- _TASK_: Among the lines of the material below, count those holding "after". Report the number by itself.

- _SOURCE MATERIAL_:
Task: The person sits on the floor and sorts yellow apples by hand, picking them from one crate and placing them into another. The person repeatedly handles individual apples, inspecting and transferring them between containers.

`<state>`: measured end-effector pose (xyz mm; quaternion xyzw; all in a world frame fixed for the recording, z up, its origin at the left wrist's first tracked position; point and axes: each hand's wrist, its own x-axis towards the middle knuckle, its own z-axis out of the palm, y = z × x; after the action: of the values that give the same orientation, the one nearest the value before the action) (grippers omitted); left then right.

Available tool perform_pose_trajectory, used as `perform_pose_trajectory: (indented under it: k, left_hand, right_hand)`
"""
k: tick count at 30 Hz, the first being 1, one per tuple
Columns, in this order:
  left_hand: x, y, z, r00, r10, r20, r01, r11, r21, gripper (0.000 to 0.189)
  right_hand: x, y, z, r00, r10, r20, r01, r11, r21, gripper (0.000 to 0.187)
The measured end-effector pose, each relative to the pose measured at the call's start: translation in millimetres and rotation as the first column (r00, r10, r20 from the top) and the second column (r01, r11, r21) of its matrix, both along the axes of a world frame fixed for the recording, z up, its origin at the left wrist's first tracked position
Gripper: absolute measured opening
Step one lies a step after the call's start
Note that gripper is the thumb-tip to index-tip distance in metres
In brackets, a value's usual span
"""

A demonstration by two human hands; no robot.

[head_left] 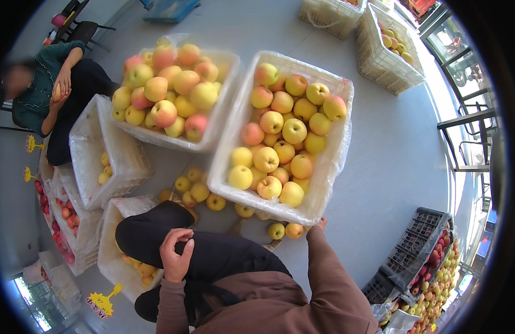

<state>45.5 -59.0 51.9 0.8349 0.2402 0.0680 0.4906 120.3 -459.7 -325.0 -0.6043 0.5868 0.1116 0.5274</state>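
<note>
Yellow-pink apples [294,131] half fill a plastic-lined crate [343,137] straight in front of me. My right hand [322,223] is at that crate's near right corner, mostly hidden beneath the rim, so its grip cannot be made out. Over my dark trouser leg rests my left hand [177,252], its fingers loosely curled and apart, holding nothing. Beyond and to the left stands another lined crate [178,144], heaped with apples [163,113]. Loose yellow apples [199,191] lie on the floor between the crates and my legs.
At the left a seated person [44,92] holds an apple beside a lined crate [84,167] with few apples. A crate of yellow apples [111,250] stands by my left leg. Black crates [411,246] and piled apples are at the lower right; white crates [382,58] stand farther back.
</note>
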Motion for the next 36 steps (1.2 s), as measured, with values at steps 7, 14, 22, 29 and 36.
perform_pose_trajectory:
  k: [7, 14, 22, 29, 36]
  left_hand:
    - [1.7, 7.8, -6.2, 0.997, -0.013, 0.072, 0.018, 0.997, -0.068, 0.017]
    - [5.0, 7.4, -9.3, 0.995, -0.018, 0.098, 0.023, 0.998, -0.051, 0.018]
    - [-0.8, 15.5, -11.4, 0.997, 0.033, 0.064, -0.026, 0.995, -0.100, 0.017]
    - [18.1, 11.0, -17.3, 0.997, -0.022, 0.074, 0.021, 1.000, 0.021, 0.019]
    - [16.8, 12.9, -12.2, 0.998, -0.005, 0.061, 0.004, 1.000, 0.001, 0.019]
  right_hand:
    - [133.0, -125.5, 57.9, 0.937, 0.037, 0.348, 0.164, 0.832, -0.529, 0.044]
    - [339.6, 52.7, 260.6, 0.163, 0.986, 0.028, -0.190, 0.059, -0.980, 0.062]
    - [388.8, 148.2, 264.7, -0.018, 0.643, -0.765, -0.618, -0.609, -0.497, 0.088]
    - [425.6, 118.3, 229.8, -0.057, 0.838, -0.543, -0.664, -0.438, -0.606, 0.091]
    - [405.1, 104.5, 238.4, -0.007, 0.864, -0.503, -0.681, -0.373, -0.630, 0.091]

- _ANSWER SECTION_: 2